Leave out the images and return all the data word for word.

• • • • • • •

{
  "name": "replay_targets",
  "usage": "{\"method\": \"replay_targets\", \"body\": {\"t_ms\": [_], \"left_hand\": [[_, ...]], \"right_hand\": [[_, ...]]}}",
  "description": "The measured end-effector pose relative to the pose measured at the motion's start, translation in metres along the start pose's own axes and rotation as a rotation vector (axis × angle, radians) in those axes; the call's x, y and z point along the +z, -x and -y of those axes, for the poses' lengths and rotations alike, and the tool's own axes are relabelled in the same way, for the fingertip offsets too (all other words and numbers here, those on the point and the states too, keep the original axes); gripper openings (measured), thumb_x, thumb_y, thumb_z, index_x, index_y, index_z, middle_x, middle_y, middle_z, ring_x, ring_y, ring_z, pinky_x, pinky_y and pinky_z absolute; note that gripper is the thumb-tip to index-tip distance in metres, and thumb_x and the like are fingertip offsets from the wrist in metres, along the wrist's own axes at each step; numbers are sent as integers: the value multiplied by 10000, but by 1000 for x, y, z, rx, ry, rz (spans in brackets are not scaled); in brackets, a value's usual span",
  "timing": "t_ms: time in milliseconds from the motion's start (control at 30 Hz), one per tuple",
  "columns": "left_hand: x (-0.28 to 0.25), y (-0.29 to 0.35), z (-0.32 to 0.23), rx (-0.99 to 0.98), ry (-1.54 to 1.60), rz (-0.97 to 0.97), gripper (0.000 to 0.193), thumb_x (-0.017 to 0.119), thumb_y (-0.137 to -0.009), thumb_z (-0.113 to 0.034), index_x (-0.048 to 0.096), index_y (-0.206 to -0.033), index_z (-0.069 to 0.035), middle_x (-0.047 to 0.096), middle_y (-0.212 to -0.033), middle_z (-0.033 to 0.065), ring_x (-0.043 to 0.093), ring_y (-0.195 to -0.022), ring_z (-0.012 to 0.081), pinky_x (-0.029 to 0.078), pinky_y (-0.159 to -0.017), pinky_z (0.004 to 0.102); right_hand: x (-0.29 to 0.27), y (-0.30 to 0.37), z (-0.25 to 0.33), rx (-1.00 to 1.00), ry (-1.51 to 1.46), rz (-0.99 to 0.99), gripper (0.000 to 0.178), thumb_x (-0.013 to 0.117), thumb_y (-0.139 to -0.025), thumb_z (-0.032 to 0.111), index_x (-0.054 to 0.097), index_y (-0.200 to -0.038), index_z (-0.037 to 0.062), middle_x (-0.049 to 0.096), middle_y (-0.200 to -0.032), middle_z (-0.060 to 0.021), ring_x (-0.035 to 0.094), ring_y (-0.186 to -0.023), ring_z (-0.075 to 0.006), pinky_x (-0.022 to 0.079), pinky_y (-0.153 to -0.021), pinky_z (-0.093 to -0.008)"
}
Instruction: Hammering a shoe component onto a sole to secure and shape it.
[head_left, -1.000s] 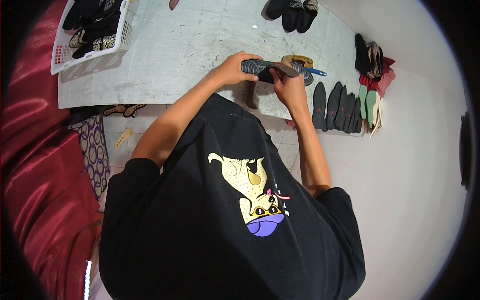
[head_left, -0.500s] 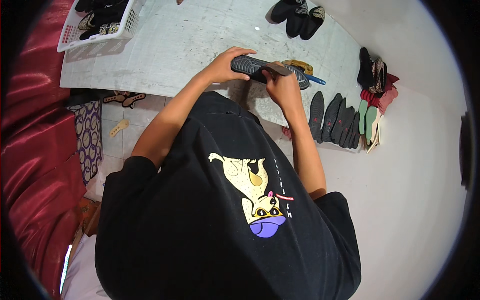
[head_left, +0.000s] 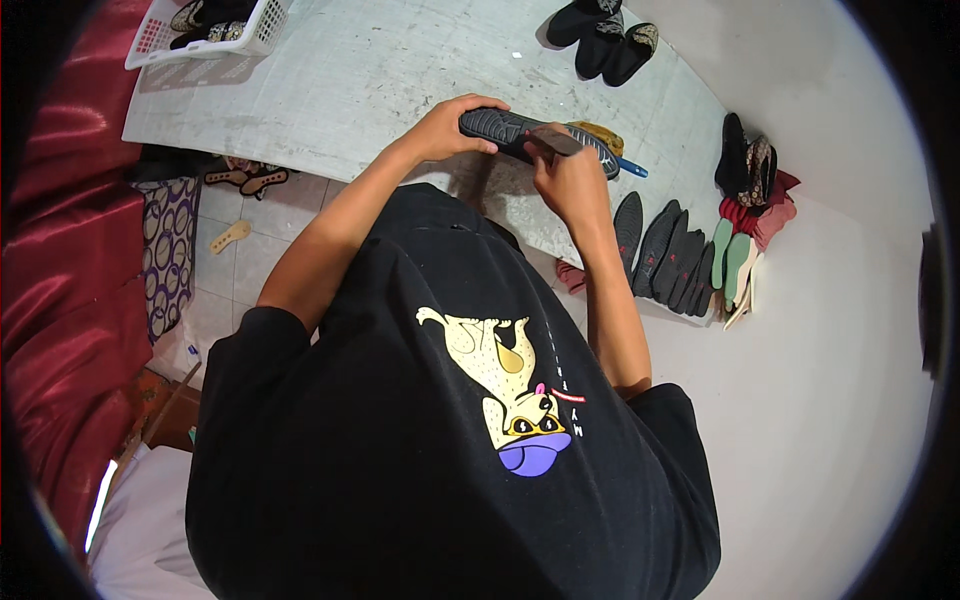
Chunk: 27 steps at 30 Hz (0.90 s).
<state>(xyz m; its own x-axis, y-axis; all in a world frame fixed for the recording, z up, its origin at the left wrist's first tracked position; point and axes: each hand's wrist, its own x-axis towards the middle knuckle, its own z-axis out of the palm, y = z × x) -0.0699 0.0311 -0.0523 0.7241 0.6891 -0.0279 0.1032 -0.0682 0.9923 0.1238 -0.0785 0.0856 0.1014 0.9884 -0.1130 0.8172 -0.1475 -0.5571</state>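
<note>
A dark shoe (head_left: 492, 129) lies sole up at the table's near edge, its grooved black tread facing me. Around its left end curls my left hand (head_left: 447, 131), the thumb on the near side and the fingers on the far side. Over the right half of the sole, my right hand (head_left: 577, 183) is closed on a brown flat-ended tool (head_left: 559, 143). Its fingers partly cover the tool, so I cannot tell its exact kind. Just beyond the shoe are a yellow-brown object (head_left: 601, 137), partly hidden, and a slim blue object (head_left: 633, 168).
The pale table (head_left: 350, 100) bears a white basket (head_left: 267, 28) of shoes at far left and black shoes (head_left: 603, 45) at far right. Black soles (head_left: 658, 245) and green insoles (head_left: 737, 257) line the right edge, near patterned shoes (head_left: 758, 170) and red cloth (head_left: 768, 208).
The whole view has turned slightly, so the basket sits higher and the soles lower. Both hands keep their hold on the shoe and the tool, with little visible movement.
</note>
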Motion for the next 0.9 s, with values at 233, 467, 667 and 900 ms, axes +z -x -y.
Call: {"method": "replay_targets", "body": {"t_ms": [233, 467, 667, 900], "left_hand": [[8, -2, -6, -5, -96, -18, 723, 969, -753, -223, 700, -1423, -189, 698, -1391, 66, 658, -1300, 264, 501, -1141, 410], [10, -6, -11, 40, -67, 12, 720, 967, -753, -216, 700, -1421, -179, 705, -1380, 65, 665, -1287, 271, 511, -1125, 410], [13, -9, -9, 52, -75, 8, 723, 972, -746, -228, 702, -1413, -162, 712, -1370, 68, 669, -1282, 269, 514, -1121, 409], [13, -14, -5, -33, 87, 33, 705, 992, -733, -246, 715, -1371, -129, 745, -1268, 53, 695, -1176, 204, 528, -1066, 368]], "right_hand": [[-7, 0, -6, -31, 56, -11, 169, 744, -972, 126, 722, -1113, 36, 733, -834, -231, 729, -775, -439, 557, -677, -442], [-1, 2, -3, -64, -5, -54, 176, 741, -979, 131, 716, -1117, 24, 734, -839, -239, 737, -787, -433, 559, -687, -442], [0, -3, -8, -54, -125, -108, 181, 734, -987, 139, 713, -1112, 9, 751, -899, -246, 737, -845, -440, 558, -729, -445], [10, -14, -30, -57, -64, -34, 203, 742, -961, 177, 743, -1051, -4, 728, -902, -295, 708, -841, -505, 566, -727, -535]]}}
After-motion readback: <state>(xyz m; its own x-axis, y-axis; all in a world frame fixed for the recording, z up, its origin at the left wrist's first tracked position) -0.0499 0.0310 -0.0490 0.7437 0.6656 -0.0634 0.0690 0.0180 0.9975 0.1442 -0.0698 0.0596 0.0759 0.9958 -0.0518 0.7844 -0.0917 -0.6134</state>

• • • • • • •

ANSWER SECTION:
{
  "name": "replay_targets",
  "usage": "{\"method\": \"replay_targets\", \"body\": {\"t_ms\": [_], \"left_hand\": [[_, ...]], \"right_hand\": [[_, ...]]}}",
  "description": "The measured end-effector pose relative to the pose measured at the motion's start, translation in metres along the start pose's own axes and rotation as a rotation vector (axis × angle, radians) in those axes; the call's x, y and z point along the +z, -x and -y of those axes, for the poses' lengths and rotations alike, and the tool's own axes are relabelled in the same way, for the fingertip offsets too (all other words and numbers here, those on the point and the states too, keep the original axes); gripper openings (measured), thumb_x, thumb_y, thumb_z, index_x, index_y, index_z, middle_x, middle_y, middle_z, ring_x, ring_y, ring_z, pinky_x, pinky_y and pinky_z absolute; note that gripper is the thumb-tip to index-tip distance in metres, and thumb_x and the like are fingertip offsets from the wrist in metres, along the wrist's own axes at each step; numbers are sent as integers: the value multiplied by 10000, but by 1000 for x, y, z, rx, ry, rz (spans in brackets are not scaled); in brackets, a value's usual span",
  "timing": "t_ms: time in milliseconds from the motion's start (control at 30 Hz), one per tuple",
  "columns": "left_hand: x (-0.28 to 0.25), y (-0.29 to 0.35), z (-0.32 to 0.23), rx (-0.99 to 0.98), ry (-1.54 to 1.60), rz (-0.97 to 0.97), gripper (0.000 to 0.193), thumb_x (-0.017 to 0.119), thumb_y (-0.137 to -0.009), thumb_z (-0.113 to 0.034), index_x (-0.048 to 0.096), index_y (-0.206 to -0.033), index_z (-0.069 to 0.035), middle_x (-0.047 to 0.096), middle_y (-0.212 to -0.033), middle_z (-0.033 to 0.065), ring_x (-0.043 to 0.093), ring_y (-0.195 to -0.022), ring_z (-0.012 to 0.081), pinky_x (-0.029 to 0.078), pinky_y (-0.159 to -0.017), pinky_z (0.004 to 0.102); right_hand: x (-0.29 to 0.27), y (-0.30 to 0.37), z (-0.25 to 0.33), rx (-1.00 to 1.00), ry (-1.51 to 1.46), rz (-0.99 to 0.99), gripper (0.000 to 0.178), thumb_x (-0.013 to 0.117), thumb_y (-0.139 to -0.025), thumb_z (-0.032 to 0.111), index_x (-0.054 to 0.097), index_y (-0.200 to -0.038), index_z (-0.037 to 0.062), middle_x (-0.049 to 0.096), middle_y (-0.200 to -0.032), middle_z (-0.060 to 0.021), ring_x (-0.035 to 0.094), ring_y (-0.186 to -0.023), ring_z (-0.075 to 0.006), pinky_x (-0.022 to 0.079), pinky_y (-0.153 to -0.021), pinky_z (-0.093 to -0.008)"
}
Instruction: Hammering a shoe component onto a sole to secure and shape it.
[head_left, -1.000s] 
[head_left, -0.500s] 
[head_left, +0.000s] 
Chunk: 27 steps at 30 Hz (0.90 s).
<state>(xyz m; its own x-axis, y-axis; all in a world frame fixed for the recording, z up, its origin at the left wrist's first tracked position; point and axes: each hand's wrist, its own x-axis towards the middle knuckle, its own z-axis out of the palm, y = z × x) -0.0699 0.0311 -0.0523 0.7241 0.6891 -0.0279 0.1032 -0.0682 0.9923 0.1238 -0.0785 0.0856 0.1014 0.9884 -0.1130 0.8172 -0.1475 -0.5571</state>
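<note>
A dark shoe (head_left: 492, 129) lies sole up at the table's near edge, its grooved black tread facing me. Around its left end curls my left hand (head_left: 447, 131), the thumb on the near side and the fingers on the far side. Over the right half of the sole, my right hand (head_left: 577, 183) is closed on a brown flat-ended tool (head_left: 559, 143). Its fingers partly cover the tool, so I cannot tell its exact kind. Just beyond the shoe are a yellow-brown object (head_left: 601, 137), partly hidden, and a slim blue object (head_left: 633, 168).
The pale table (head_left: 350, 100) bears a white basket (head_left: 267, 28) of shoes at far left and black shoes (head_left: 603, 45) at far right. Black soles (head_left: 658, 245) and green insoles (head_left: 737, 257) line the right edge, near patterned shoes (head_left: 758, 170) and red cloth (head_left: 768, 208).
The whole view has turned slightly, so the basket sits higher and the soles lower. Both hands keep their hold on the shoe and the tool, with little visible movement.
</note>
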Motion for the next 0.9 s, with values at 233, 467, 667 and 900 ms, axes +z -x -y.
Call: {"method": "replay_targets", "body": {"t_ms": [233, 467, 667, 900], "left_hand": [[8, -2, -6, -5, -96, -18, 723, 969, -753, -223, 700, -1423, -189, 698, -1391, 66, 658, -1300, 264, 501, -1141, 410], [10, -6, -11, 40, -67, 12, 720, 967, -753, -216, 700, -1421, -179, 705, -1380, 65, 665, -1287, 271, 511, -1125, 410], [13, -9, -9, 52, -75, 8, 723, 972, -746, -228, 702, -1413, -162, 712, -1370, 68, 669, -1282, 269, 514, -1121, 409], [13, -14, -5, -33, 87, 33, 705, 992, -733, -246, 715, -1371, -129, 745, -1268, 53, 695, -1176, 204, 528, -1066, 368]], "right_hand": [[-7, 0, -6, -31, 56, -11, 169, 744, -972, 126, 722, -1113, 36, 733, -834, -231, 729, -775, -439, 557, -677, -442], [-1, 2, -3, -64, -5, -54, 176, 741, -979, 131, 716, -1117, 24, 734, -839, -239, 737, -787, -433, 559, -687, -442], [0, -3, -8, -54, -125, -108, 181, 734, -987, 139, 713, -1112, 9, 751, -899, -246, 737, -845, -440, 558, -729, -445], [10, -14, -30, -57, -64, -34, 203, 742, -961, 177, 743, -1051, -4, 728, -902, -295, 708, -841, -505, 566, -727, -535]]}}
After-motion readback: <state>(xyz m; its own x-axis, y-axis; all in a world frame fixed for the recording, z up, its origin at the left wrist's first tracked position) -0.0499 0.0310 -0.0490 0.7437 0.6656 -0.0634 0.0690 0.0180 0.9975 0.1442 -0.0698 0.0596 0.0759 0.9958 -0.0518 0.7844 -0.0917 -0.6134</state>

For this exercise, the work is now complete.